# Wifes bike



## Crawfishie!! (Dec 9, 2009)

she has an 04 honda rancher 450 ES 4x4. the problem is that it will not shift gears at all. i charged the battery and that didnt work. The last time we went ride, i washed it and put it up the same as i do every other time. everything worked just fine, i dont understand this. just a week ago, we rode it down to a nieghbors house and it ran and shifted just fine. I am not familiar with this bike as much as my brute. I have no idea where to start, can anyone point me in the right direction and possibly give me reasons why it would do this.....thanks in advance......


----------



## DTX (Mar 24, 2010)

I have never had to deal with this, knock on wood, but I hear it is usually the angle sensor.


----------



## Crawfishie!! (Dec 9, 2009)

ok, what is an angle sensor and where is this located?


----------



## DTX (Mar 24, 2010)

That is a good question, lol. I have never had to change one.
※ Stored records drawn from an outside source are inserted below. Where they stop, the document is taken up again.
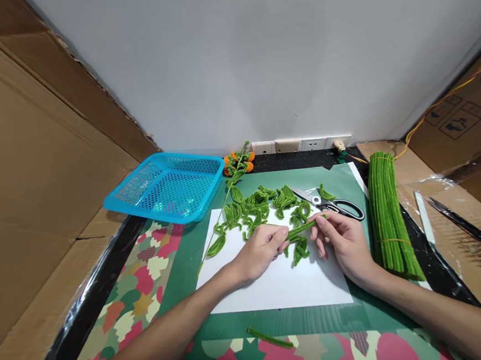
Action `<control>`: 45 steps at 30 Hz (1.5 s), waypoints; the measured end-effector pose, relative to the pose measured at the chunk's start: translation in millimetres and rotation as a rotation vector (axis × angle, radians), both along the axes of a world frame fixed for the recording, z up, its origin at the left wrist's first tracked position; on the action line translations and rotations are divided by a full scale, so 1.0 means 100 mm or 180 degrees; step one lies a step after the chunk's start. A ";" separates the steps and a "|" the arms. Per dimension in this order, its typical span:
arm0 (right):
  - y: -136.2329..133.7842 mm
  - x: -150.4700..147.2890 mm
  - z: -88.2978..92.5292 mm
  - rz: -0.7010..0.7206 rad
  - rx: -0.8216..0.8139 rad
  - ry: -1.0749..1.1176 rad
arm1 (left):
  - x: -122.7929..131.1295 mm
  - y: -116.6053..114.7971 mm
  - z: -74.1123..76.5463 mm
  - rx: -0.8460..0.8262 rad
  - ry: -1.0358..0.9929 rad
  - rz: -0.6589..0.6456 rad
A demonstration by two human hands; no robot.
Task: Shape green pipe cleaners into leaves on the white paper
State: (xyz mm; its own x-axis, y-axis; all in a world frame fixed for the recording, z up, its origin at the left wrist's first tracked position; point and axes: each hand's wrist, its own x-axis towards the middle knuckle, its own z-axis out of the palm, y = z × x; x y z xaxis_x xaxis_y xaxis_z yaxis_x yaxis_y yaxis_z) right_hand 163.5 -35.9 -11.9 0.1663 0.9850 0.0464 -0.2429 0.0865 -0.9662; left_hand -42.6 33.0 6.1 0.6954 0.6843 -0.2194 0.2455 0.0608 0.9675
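Observation:
My left hand [259,251] and my right hand [342,239] together hold one green pipe cleaner [303,228], each pinching an end just above a white sheet [274,285]. Both hands have their fingers closed on it. Behind them lies a pile of bent green pipe-cleaner pieces [259,206]. A few more bent pieces [299,249] rest between my hands.
A blue mesh basket [168,187] sits at the back left. Scissors [334,205] lie behind my right hand. A bundle of straight green pipe cleaners [387,213] lies to the right. An orange flower stem [236,166] and one loose green piece [270,338] are also there. Cardboard walls flank both sides.

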 end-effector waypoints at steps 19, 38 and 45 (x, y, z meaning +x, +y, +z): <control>0.00 0.01 0.01 -0.0022 -0.0151 -0.0109 | 0.00 -0.01 0.01 0.0108 0.0087 -0.0030; -0.01 0.02 -0.02 0.0120 -0.0164 0.0018 | -0.01 -0.01 0.05 0.0229 0.0149 -0.0145; -0.01 0.03 -0.02 0.0143 -0.0152 -0.0002 | -0.01 -0.01 0.05 0.0298 0.0173 -0.0195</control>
State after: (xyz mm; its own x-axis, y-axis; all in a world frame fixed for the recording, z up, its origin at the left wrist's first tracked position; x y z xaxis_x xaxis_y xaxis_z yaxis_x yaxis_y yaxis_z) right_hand 166.3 -37.0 -13.6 0.1217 0.9926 -0.0007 -0.2448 0.0294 -0.9691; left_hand -44.0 32.3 11.0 0.7253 0.6602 -0.1951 0.2983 -0.0459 0.9534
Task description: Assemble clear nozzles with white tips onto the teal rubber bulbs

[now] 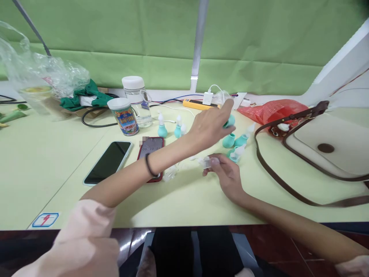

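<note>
My left hand (211, 125) reaches across the pale table and pinches a teal rubber bulb (230, 121) between fingers and thumb. Below it, my right hand (226, 171) holds a small clear plastic piece (208, 162) in its fingertips. More teal bulbs with white tips lie just right of my hands (234, 141), and two stand upright (162, 129) to the left. Small clear parts (170, 174) lie by my left wrist.
A black phone (108, 161) and a red-cased phone (150, 148) lie left of centre. Behind them stand a printed can (124, 116) and a clear bottle (137, 100). A cream bag with a brown strap (325, 148) fills the right; a red plastic bag (271, 109) and yellow power strip (198, 104) sit behind.
</note>
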A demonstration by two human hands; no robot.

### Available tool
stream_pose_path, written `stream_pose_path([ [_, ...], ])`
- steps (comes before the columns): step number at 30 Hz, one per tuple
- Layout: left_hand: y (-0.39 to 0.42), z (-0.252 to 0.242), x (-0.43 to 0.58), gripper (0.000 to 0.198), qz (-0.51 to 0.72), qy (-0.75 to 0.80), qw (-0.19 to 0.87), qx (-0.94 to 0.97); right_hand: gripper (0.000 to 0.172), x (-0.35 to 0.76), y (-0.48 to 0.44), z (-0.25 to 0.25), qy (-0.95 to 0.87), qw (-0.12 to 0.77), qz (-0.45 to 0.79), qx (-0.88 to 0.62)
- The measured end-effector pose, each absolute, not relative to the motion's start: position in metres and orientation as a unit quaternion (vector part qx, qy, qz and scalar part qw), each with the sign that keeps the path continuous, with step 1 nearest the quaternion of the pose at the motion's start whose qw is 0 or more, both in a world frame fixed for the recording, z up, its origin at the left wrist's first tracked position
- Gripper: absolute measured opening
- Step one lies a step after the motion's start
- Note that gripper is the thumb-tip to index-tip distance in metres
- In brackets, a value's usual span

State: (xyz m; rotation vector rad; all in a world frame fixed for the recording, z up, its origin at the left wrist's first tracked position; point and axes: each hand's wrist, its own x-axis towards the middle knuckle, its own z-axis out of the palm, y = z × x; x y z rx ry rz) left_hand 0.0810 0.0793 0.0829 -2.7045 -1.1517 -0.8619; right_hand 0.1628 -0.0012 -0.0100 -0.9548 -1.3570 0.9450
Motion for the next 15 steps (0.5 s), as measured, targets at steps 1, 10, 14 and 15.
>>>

I have just read MANY times where they go out and don't allow the bike to shift electronically. If you do a search for it on one of the Honda forums you should find a lot.


----------



## Crawfishie!! (Dec 9, 2009)

yeah, i found it. thanks.....great trouble shooting guide in the download section. i think thats what the issue is. when i get time i will take a look at it, maybe tomorrow.....


----------



## busarider89 (Jan 6, 2010)

Im not sure what it is called but I know that my friend had the exact same problem several times. its something to do with hondas crappy design. Im guessing its like an actuator or something along those lines that shifts the gears for you when you press the button. Sadly I think it is fairly expensive to fix.. Good luck with it!


----------